Gli animali (come succede spesso anche agli umani) erano giunti alla convinzione che qualsiasi cosa potessero fare o potesse cambiare, comunque non sarebbero sfuggiti alle situazioni negative.

Da questi studi sull’impotenza appresa (M. Seligman 1975; 1978),  e sullo stile  attribuzionale o esplicativo (B. Weiner, 1985, 1986; Ingram, Miranda e Segal, 1998; Power e Dalgleish, 1997) a spiegazione degli eventi, fu individuata una particolare forma di depressione, la “hopelessness depression”, distinta dalle altre forma di depressione non in base ai sintomi, ma alle cause che la determinano.

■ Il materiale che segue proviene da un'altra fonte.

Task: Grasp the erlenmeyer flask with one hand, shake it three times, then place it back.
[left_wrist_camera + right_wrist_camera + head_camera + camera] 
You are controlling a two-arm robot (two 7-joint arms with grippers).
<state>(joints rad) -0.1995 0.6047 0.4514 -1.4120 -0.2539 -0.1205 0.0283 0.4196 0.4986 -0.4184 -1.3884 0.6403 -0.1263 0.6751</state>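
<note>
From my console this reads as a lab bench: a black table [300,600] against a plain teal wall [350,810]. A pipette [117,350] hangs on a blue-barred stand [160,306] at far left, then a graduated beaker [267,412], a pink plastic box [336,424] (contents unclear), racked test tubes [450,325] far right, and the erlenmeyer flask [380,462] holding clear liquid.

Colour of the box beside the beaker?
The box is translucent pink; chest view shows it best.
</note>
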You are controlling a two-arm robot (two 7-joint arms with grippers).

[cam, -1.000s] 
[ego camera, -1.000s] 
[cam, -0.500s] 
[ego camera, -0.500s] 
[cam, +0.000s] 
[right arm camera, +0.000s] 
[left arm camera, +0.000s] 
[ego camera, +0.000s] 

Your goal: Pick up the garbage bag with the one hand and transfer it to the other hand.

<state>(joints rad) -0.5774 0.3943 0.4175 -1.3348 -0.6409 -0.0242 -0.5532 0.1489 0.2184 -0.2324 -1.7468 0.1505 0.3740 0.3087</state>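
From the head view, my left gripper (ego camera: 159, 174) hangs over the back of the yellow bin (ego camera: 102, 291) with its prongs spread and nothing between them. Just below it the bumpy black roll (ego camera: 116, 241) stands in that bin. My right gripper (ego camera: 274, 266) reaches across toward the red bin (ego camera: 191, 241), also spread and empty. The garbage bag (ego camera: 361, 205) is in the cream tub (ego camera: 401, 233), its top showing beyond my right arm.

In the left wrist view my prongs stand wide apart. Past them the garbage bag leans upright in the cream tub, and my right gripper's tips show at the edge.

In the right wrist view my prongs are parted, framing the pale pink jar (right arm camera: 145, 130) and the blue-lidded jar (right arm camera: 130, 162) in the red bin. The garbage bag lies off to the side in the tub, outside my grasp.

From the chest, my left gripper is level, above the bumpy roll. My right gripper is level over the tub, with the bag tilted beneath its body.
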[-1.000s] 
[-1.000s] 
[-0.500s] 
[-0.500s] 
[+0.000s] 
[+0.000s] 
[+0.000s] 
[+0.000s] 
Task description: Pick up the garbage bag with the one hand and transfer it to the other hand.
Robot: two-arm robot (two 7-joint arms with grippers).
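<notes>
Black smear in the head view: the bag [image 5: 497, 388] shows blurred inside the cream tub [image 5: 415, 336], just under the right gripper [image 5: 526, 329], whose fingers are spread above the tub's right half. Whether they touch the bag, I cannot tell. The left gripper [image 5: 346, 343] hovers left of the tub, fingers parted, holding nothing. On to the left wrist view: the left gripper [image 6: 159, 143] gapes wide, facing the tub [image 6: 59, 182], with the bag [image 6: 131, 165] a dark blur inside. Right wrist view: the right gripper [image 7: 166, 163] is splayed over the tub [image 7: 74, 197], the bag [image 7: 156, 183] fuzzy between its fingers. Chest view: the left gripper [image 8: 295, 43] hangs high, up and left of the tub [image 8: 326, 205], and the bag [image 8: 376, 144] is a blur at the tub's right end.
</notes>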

Con questa forma di depressione, detta hopelessness depression (Abramson, Metalsky ed Alloy, 1989) la persona è convinta di non avere speranza, né di poterla avere in futuro, pensa che gli eventi siano assolutamente negativi e di non essere in grado di fare nulla per modificare la situazione, si aspetta che risultati (o eventi) molto desiderati non si verifichino e/o che risultati (o eventi) molto dannosi si verifichino e che nessuna risposta possa impedire questi accadimenti, per cui si sente disperata (il termine inglese hopelessness significa disperazione).

Il primo sintomo della hopelessness depression è la tendenza a ritardare l’inizio delle risposte volontarie  ad agire , conseguentemente l’umore è triste per l’aspettativa negativa riguardo al futuro, si avverte mancanza di energia, apatia, rallentamento psicomotorio, come conseguenza della mancanza di motivazione ad agire, si notano rimurginii, disturbi dell’addormentamento e difficoltà di concentrazione, per la difficoltà a smettere di pensare all’evento negativo e alle sue conseguenze,  non riuscendo  a “staccare” dai pensieri intrusivi negativi e a concentrarsi su altro, quei pensieri negativi esacerbati dall’umore che mantengono il circolo vizioso e in cui i pensieri diventano sempre più negativi. In questa forma di depressione l’autostima è bassa e la persona ha tendenza è alla dipendenza, ma questi sintomi non sono sempre presenti.

In particolare la bassa autostima è legata alla tendenza ad attribuire  stabilmente a se stessi,  utilizzando la generalizzazione, gli eventi negativi (es. “il fallimento è dovuto alla mia persona”) e ad di attribuire agli altri, senza la possibilità di alcun controllo, gli episodi (o eventi) positivi. La percezione della persona è quella di non essere capace di far fronte alle situazioni, di valutarsi inferiore agli altri, da cui deriva la tendenza a sentirsi dipendente. Questa modalità di pensiero causa la vulnerabilità per la depressione, che favorisce l’inizio del disturbo in presenza di eventi negativi e le ricadute depressive.

La terapia cognitivo-comportametale modifica questa modalità di pensare, questo stile cognitivo detto depressogeno (es. “Se mi accade un evento negativo, poi me  ne accadrà anche un altro, poi le cose andranno sempre peggio ed io non potrò farci nulla, perché sono impotente”), può eliminare la cronicità per la malattia e può contribuire a prevenire le ricadute evitandole. La terapia cognitivo-comportamentale agisce cambiando la lettura delle esperienze negative, insegna a fronteggiarle , ad affrontarle e ad evitarle, aumenta la qualità di vita della persona e in particolare la  capacità a procurarsi eventi positivi, primi fra tutti quelli sociali. La persona viene messa nella condizione di trarre nuovamente soddisfazione e piacere dagli eventi positivi della vita, partendo dalle attività quotidiane, viene posta nella condizione di poter attuare cambiamenti  nella propria vita quotidiana, per evitare di incappare in eventi che  possano condurre alla depressione.

E’  conoscendo la tipologia della depressione (nelle forme gravi l’approccio cognitivo viene integrato con quello farmacologico), lo stile cognitivo, il modo di pensare della persona che soffre di depressione che diventa possibile prevenire le ricadute e curare la depressione. La hopelessness depression è solo una forma di depressione.